Residential Upgrades 2

Which Residential Upgrades Qualify for a Tax Credit

The Federal Government presented two lines of credits for those who had upgraded their homes to improve energy efficiency or use renewable energy: the Residential Energy Efficiency Property Credit and the Nonbusiness Energy Property Credit. They can be claimed by completing the Form 5695 with all tax returns.

Residential  Renewable Energy

Residential Renewable Energy Tax Credit might involve solar, wind, geothermal and fuel technology equipment such as;

  • Solar panels or photovoltaics;
  • Solar-powered water heaters;
  • Wind turbines (up to 100 kilowatts);
  • Geothermal heat pumps;
  • Fuel cells that rely on a renewable resource (at least 0.5 kilowatts of power).

Residential Energy Details

It is important to highlight that the U.S. Department of Energy stated that the Residential Energy Efficiency Property Credit for solar, wind and geothermal equipment could be claimed for a principal residence and a second home. However, in the case of fuel-cell, equipment can be only installed in the main home.

Moreover, there is no limit on the amount of credit in connection to solar, wind and geothermal equipment; this credit involves a 30% of the cost of the installation included.

Nevertheless, the maximum tax credit for fuel cells would be 500 for half-kilowatt of power or $1000 for a kilowatt.

  • Residential Energy Efficiency Property Credit for Solar, Wind and Geothermal Equipment.
  • For principal residence and second home.
  • 30% of costs with the installation.

Nonbusiness Energy Property

Nonbusiness Energy Property Credit equipment and material need to fulfill technical efficiency standards set stated by the Department of Energy.
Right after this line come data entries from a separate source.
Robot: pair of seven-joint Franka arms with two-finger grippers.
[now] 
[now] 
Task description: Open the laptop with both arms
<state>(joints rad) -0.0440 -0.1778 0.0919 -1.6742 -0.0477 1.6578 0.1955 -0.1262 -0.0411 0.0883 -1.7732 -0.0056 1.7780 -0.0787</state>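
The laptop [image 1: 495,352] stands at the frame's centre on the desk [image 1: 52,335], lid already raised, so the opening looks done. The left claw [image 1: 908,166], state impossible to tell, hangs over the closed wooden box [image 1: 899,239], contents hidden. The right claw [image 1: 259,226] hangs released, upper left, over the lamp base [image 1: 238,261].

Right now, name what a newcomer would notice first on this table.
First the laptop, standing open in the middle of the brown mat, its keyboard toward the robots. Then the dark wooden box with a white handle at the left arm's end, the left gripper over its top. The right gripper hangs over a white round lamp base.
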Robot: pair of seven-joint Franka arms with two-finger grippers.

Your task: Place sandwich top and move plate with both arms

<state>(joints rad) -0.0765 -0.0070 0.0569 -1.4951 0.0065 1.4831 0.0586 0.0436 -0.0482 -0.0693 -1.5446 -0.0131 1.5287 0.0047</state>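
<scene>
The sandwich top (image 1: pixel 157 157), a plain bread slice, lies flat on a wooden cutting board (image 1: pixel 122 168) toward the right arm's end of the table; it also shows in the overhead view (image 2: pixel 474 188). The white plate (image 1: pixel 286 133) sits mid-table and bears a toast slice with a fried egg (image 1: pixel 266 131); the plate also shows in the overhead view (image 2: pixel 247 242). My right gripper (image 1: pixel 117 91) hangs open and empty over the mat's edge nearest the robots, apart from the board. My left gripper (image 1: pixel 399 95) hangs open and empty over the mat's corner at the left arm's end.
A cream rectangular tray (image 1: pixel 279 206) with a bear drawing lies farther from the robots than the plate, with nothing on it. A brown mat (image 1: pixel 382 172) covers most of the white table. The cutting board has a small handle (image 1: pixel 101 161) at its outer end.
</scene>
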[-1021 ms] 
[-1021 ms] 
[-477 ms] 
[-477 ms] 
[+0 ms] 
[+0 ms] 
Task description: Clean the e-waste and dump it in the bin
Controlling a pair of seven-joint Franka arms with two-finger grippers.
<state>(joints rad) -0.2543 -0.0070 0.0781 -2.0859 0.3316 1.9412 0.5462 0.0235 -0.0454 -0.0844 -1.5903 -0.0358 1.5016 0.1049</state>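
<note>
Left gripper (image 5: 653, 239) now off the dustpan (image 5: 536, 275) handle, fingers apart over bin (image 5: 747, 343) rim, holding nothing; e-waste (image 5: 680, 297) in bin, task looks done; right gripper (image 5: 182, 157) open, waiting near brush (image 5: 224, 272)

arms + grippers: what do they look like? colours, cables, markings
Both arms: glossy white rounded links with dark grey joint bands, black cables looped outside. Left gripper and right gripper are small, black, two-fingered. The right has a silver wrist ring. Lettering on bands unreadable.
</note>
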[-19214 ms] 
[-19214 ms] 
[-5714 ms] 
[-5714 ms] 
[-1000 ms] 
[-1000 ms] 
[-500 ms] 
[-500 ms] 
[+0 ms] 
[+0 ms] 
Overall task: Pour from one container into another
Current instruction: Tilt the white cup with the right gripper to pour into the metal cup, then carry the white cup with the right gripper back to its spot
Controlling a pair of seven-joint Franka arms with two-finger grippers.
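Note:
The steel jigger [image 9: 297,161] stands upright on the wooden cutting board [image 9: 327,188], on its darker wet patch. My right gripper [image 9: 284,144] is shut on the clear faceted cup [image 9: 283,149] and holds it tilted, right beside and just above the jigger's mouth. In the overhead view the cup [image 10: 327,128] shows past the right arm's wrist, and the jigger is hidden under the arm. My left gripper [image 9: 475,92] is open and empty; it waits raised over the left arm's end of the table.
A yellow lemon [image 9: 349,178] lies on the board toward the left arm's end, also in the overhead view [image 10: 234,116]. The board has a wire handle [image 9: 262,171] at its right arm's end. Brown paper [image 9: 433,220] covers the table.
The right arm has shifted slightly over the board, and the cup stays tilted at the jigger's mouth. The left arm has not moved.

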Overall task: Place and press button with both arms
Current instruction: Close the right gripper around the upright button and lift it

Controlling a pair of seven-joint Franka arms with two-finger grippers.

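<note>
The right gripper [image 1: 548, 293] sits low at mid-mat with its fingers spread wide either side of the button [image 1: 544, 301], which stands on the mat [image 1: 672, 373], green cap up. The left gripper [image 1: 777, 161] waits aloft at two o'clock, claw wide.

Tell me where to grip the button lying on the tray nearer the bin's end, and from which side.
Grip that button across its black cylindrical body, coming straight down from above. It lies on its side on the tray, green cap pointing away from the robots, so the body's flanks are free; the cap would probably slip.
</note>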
It would be necessary for the manufacturer to tell if the item is appropriate and if it fills the standard.  

Two kinds of upgrades can be spotted within this line of credit:

  • The first credit is “qualified energy efficiency improvements,” it might include:
  • Home insulation
  • Exterior doors
  • Exterior windows and skylights
  • Certain roofing materials
  • The second one is “residential energy property costs,” and it might include:
  • Electric heat pumps
  • Electric heat pump water heaters
  • Central air conditioning systems
  • Natural gas, propane or oil water heaters
  • Stoves that use biomass fuel
  • Natural gas, propane or oil furnaces
  • Natural gas, propane or oil hot water boilers
  • Advanced circulating fans for natural gas, propane or oil furnaces.

Nonbusiness Energy Details

A tax credit might be claimed for 10% of the qualified energy efficiency improvements costs and 100% of residential energy property costs.

But some relevant limits should be implemented:

  • A maximum of $500 for all years combined,
  • a maximum of $200 can be for windows.
  • A maximum tax credit for a furnace circulating fan is $50.
  • A maximum credit for a furnace or boiler is $150.
  • A maximum credit for any other single residential energy property cost is $300.

It seems that there are plenty of possibilities for residential and nonbusiness energy users to get the credit and be able to add the equipment and material to the tax deductions. Have a look at your residence equipment and be ready to implement new changes in order to save energy and get the credit to reduce its costs.